**About this exercise:** Write out the data word for word and drop any picture you find.

**Given material:**
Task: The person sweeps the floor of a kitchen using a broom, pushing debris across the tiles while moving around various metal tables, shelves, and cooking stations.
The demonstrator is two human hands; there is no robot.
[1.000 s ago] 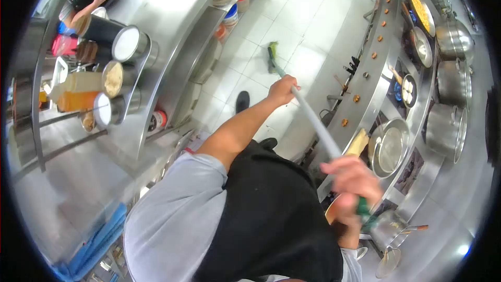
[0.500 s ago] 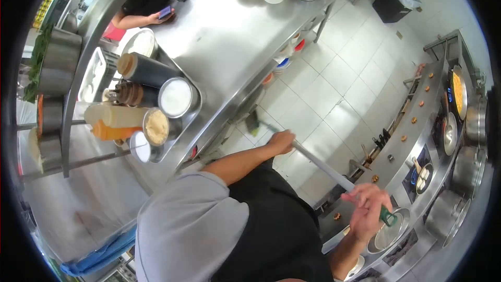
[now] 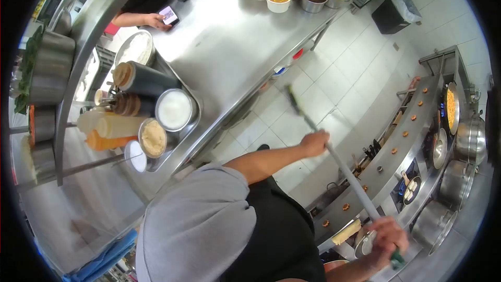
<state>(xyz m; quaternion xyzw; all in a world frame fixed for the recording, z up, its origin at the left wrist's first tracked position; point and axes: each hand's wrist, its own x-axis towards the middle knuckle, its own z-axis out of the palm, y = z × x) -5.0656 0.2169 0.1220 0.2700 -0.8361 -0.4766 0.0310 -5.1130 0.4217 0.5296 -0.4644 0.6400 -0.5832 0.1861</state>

**Answer for the task:**
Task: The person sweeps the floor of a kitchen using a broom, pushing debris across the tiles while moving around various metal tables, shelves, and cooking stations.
The demonstrator is two human hands; there is no robot.
[1.000 s ago] 
[0.500 s ago] 
[now] 
<state>(xyz m; quaternion xyzw; all in a world frame fixed for the recording, z up, its origin at the left wrist's first tracked position; point and axes: each hand's wrist, its own x-axis towards the middle knuckle, its own z-axis out of the palm, y = z × x) -5.0656 0.2169 0.1220 0.2700 -0.8361 -0.4766 0.0310 -5.1130 0.4217 0.5296 -0.4644 0.6400 -0.5832 0.1861</state>

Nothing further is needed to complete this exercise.